Top of ENTRIES SUPPLIED

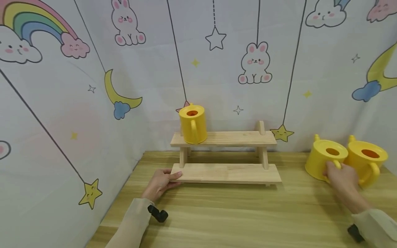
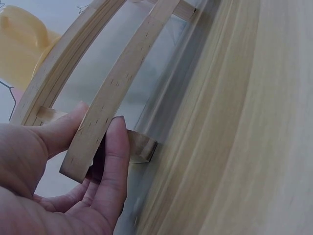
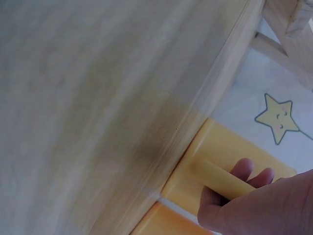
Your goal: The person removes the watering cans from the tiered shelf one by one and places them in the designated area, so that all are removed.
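Observation:
A two-tier wooden shelf (image 1: 226,173) stands on the table against the back wall. My left hand (image 1: 161,182) grips the left end of its lower board (image 2: 105,105), thumb on top and fingers beneath. On the upper tier, at the left, sits a yellow watering can (image 1: 193,125) with its handle toward me. At the right, my right hand (image 1: 342,177) holds the handle (image 3: 222,178) of a second yellow watering can (image 1: 322,156), fingers curled round it. A third yellow watering can (image 1: 367,158) stands close beside it, to its right.
The wood-grain table (image 1: 217,213) reaches back to a white cloth wall (image 1: 149,86) printed with bunnies, stars and moons. Another cloth wall (image 1: 46,144) borders the table's left side. An upright peg (image 1: 262,127) rises at the upper tier's right end.

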The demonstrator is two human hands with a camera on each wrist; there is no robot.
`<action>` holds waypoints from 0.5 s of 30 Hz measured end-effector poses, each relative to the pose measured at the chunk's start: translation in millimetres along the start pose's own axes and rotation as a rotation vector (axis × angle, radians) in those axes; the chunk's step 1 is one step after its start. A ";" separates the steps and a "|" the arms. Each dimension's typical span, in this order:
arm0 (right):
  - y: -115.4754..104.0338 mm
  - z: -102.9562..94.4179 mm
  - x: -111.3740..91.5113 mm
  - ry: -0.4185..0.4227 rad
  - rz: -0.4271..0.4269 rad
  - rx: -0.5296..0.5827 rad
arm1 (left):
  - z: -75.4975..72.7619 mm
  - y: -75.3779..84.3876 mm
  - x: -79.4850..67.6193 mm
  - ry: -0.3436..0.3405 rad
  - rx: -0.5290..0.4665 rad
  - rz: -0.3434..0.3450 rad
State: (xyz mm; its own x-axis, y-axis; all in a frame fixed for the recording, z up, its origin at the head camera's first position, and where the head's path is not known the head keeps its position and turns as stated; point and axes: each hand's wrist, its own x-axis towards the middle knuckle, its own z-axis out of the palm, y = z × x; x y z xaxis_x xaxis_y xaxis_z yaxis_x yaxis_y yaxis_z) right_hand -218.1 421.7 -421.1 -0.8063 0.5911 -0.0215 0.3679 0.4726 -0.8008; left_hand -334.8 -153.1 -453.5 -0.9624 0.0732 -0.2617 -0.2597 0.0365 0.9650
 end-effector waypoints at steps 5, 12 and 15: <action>1.6 -2.5 -2.3 -0.028 -0.003 -0.025 | 1.3 -2.0 0.9 -0.011 -0.005 0.016; 0.8 -8.3 -11.2 -0.025 -0.045 -0.085 | -1.4 -3.3 2.6 -0.003 -0.006 0.008; -8.0 -11.7 -16.7 0.018 -0.033 -0.057 | -2.2 -3.0 2.2 0.000 -0.011 0.006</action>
State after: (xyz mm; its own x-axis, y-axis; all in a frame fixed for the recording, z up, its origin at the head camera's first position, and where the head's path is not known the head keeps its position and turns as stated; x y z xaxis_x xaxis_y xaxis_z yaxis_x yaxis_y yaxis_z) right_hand -202.2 415.7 -407.4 -0.8101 0.5861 0.0157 0.3673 0.5282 -0.7655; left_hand -336.3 -155.2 -456.9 -0.9638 0.0731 -0.2563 -0.2551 0.0254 0.9666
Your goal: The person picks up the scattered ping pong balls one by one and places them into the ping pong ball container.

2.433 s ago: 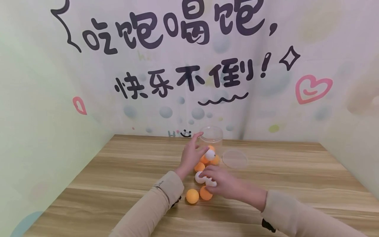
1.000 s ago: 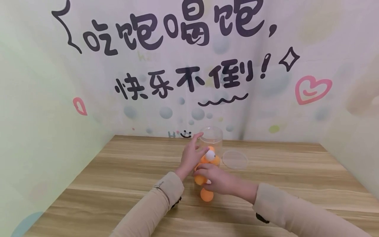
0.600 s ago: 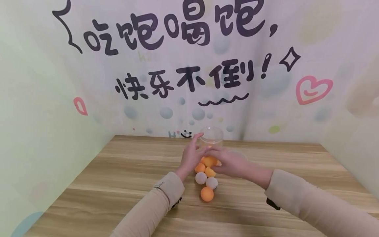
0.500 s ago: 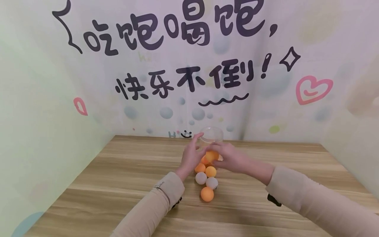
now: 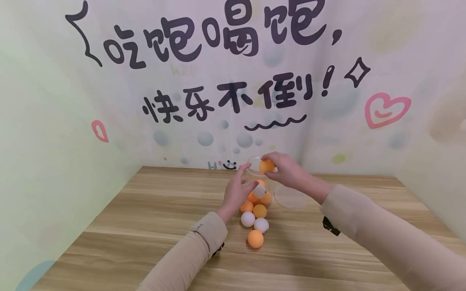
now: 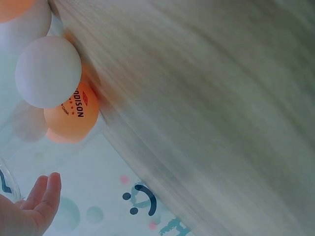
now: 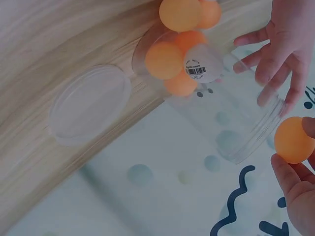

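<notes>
A clear plastic jar (image 7: 211, 113) stands upright at the back of the table, its mouth uncovered. Inside it, orange ping-pong balls (image 7: 164, 60) and a white one with a barcode (image 7: 203, 63) lie at the bottom. My left hand (image 5: 236, 192) holds the jar's left side, thumb in front and fingers spread round it. At the mouth, my right hand (image 5: 289, 171) pinches an orange ping-pong ball (image 5: 267, 166) between thumb and fingers, level with the rim. In front of the jar lie two white balls (image 5: 248, 219) and three orange balls (image 5: 255, 239).
To the right of the jar, a clear round lid (image 5: 290, 197) lies flat on the wooden table (image 5: 156, 226). Close behind the table hangs a printed cloth backdrop (image 5: 196, 137), with pale side walls at left and right.
My right hand has risen from the balls on the table to the jar's mouth with an orange ball. The front-left orange ball has left its spot; another orange one shows behind the white balls.
</notes>
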Available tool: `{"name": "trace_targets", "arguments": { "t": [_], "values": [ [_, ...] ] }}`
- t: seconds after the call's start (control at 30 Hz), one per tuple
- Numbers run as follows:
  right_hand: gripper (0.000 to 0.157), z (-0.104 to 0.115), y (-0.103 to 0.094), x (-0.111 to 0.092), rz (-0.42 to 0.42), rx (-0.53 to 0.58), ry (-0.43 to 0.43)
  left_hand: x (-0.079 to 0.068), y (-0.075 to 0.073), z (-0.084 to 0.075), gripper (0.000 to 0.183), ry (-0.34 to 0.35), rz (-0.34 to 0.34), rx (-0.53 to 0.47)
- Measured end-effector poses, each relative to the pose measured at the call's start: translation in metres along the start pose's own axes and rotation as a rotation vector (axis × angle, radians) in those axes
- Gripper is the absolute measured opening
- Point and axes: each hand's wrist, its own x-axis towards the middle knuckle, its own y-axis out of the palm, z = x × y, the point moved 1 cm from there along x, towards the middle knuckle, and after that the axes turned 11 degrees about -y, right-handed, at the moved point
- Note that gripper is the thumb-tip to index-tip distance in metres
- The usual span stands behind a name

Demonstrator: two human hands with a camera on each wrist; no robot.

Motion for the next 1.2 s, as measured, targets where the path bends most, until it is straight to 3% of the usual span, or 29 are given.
{"name": "trace_targets", "arguments": {
  "t": [0.27, 0.67, 1.2],
  "values": [
    [0.036, -0.006, 0.003, 0.008, 0.003, 0.032, 0.069, -0.001, 0.0, 0.002, 0.055, 0.0, 0.008, -0.01],
    [0.033, -0.009, 0.011, 0.004, -0.018, 0.018, 0.071, -0.001, 0.001, 0.003, 0.054, 0.009, 0.0, -0.027],
    [0.032, -0.012, 0.01, 0.0, -0.009, 0.035, 0.067, 0.001, -0.001, 0.004, 0.055, -0.028, 0.018, -0.035]
  ]
}}
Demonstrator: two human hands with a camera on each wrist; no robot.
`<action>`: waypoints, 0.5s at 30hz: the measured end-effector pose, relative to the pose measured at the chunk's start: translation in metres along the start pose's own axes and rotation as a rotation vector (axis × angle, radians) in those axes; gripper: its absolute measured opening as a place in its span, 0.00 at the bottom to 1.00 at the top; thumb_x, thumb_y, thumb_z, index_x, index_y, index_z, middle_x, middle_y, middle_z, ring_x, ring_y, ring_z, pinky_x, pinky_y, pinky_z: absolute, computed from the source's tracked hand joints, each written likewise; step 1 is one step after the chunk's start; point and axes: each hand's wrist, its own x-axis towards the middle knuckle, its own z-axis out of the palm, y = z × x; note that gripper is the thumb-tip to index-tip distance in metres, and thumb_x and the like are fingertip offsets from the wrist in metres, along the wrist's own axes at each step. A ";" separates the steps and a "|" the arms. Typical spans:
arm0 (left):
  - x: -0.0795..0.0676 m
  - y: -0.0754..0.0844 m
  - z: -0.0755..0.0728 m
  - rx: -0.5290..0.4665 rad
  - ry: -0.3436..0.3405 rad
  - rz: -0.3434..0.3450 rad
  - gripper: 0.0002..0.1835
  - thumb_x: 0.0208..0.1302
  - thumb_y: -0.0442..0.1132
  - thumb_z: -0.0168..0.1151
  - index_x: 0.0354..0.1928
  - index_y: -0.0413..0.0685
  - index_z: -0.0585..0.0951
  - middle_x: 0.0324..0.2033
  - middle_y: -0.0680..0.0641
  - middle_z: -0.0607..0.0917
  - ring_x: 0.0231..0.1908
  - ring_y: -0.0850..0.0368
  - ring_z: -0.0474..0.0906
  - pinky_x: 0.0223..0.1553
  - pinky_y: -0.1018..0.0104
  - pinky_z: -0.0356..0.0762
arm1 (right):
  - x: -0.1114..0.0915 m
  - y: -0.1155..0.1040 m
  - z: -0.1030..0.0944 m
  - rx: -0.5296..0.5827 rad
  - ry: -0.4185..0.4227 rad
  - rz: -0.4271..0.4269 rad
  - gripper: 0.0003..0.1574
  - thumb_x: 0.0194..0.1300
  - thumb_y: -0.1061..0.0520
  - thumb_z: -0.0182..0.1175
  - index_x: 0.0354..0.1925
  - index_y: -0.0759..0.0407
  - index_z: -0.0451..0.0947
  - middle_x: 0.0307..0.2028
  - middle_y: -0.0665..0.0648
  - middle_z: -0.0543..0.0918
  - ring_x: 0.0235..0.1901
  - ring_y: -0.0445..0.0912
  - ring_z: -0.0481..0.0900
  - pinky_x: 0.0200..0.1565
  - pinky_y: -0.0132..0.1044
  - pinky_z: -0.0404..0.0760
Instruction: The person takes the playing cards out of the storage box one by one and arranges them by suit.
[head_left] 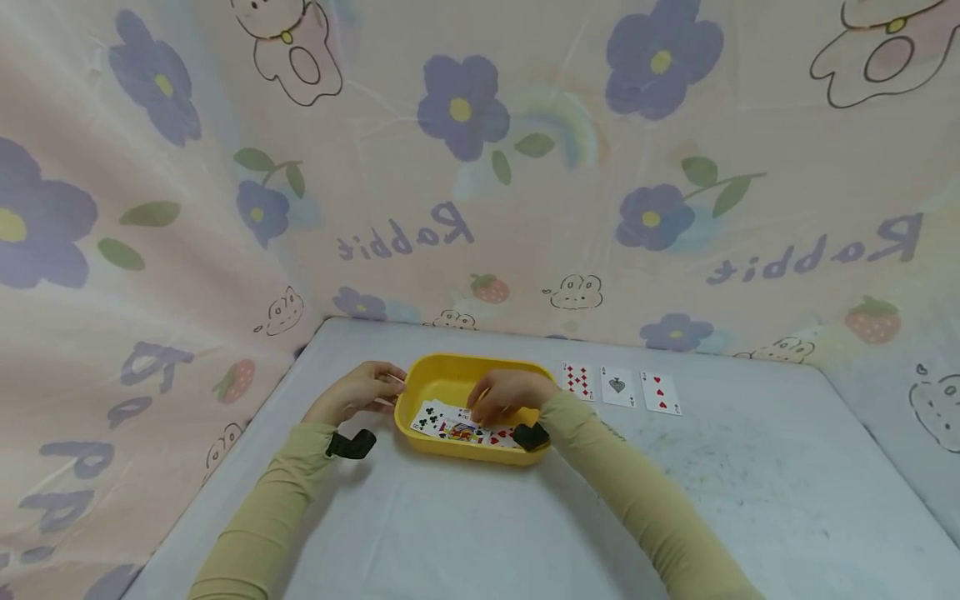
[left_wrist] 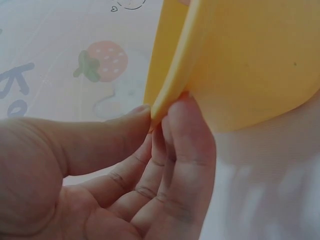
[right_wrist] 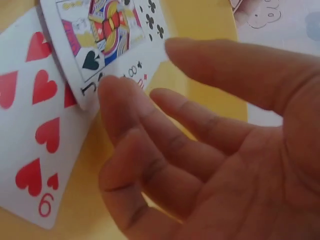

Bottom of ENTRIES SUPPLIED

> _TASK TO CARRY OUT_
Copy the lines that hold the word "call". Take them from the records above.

> _WRITTEN ANSWER_
- t: seconds after the call's start (control at 30 Hz), one per tuple
- Measured end-effector poses, each relative to the pose measured at the call's start: translation in metres along the start pose's own axes and rotation as a rotation vector (axis × angle, radians) in those axes

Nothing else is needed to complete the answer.